6/24/2019

Introduction

This presentation demonstrates PredictApp - final project submission for Coursera Data Science Specialization by Johns Hopkins University.

The project submission consists of two parts:

  1. This slide deck
  2. A Shiny app located at https://lauripiispanen.shinyapps.io/PredictApp/

Algorithm

The application uses a Katz’s back-off model. Compared to simple n-gram models, back-off models distribute their probability mass across multiple n-gram models - effectively backing off through progressively shorter models.

\[ P_{bo} (w_i | w_{i-n+1} \cdot \cdot \cdot w_{i-1})\\ = \begin{cases} d_{w_{i-n + 1}\cdot \cdot \cdot w_i} \frac{C(W_{i-n+1} \cdot\cdot\cdot w_{i - 1}w_i)}{C(W_{i-n+1} \cdot\cdot\cdot w_{i - 1})} & \quad \text{if } C(w_{i-n+1} \cdot \cdot \cdot w_i) > k \\ \alpha_{w_{i-n + 1}\cdot \cdot \cdot w_{i-1}} P_{bo}{(W_i | W_{i-n+2} \cdot\cdot\cdot w_{i - 1})} & \quad \text{otherwise} \end{cases} \]

This allows back-off models to capture a more realistic representation of the source material probability distribution. However, some caveats still remain - e.g. it may be significant that a specific trigram is not grammatically valid, even though its constituent bigram parts are both valid.

PredictApp

PredictApp is an R Shiny app powered by the algorithm.

After typing some words, subsequent words are suggested. As the user keeps typing, more suggestions are shown and clicking one will add it to the sentence. Additionally, a table of estimated probabilities for the next word is shown.

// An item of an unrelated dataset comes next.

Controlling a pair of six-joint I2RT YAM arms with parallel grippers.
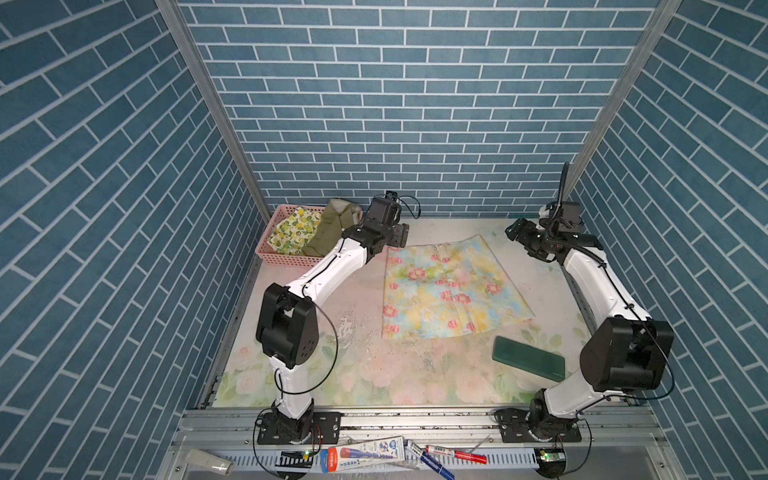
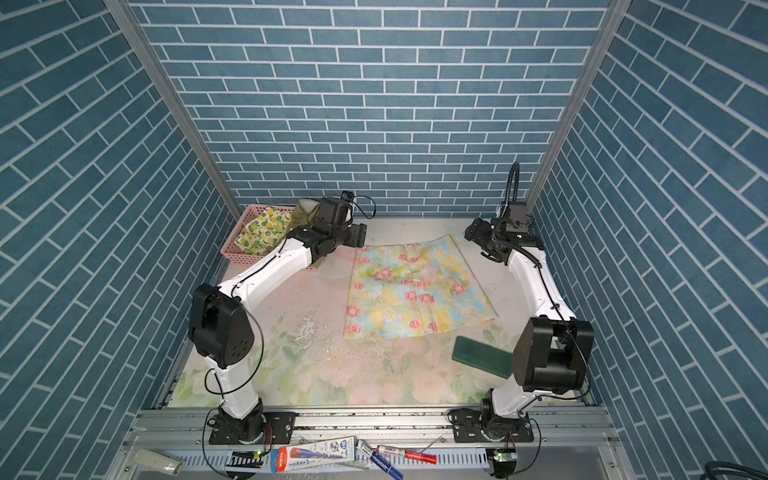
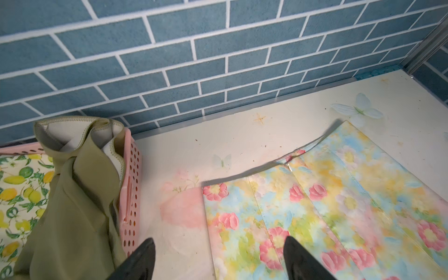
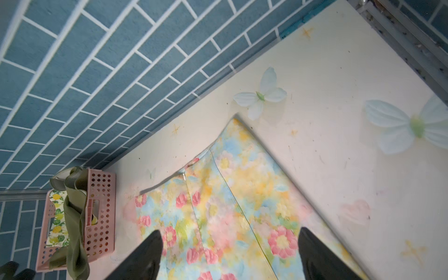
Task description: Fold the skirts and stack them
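The floral skirt (image 1: 449, 286) lies flat on the table (image 1: 374, 365), waistband farthest away. Soft, light, probably slippery: pinch the waistband corners. Both pairs of jaws stand wide, empty.

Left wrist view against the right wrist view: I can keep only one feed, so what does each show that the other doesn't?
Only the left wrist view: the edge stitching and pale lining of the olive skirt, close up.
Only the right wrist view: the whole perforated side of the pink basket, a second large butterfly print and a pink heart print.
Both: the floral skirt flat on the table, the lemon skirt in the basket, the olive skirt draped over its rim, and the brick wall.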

BONUS! An additional “rambling” mode can produce randomly generated sentences from the model. Users can choose the number of words generated.

Deficiencies

For performance purposes, the back-off model has been severely reduced in size to be able to fit shinyapps.io memory constraints. The complete model is relatively small and therefore performance is limited.

The algorithm itself is valid for more elaborate models, yet implementing a more efficient data structure for storing the model data is cumbersome in R, and would be implemented in other languages for production purposes.

Katz’s back-off, while better than simpler n-gram models, has been superseded by more advanced probability distribution methods, such as Kneser-Ney smoothing.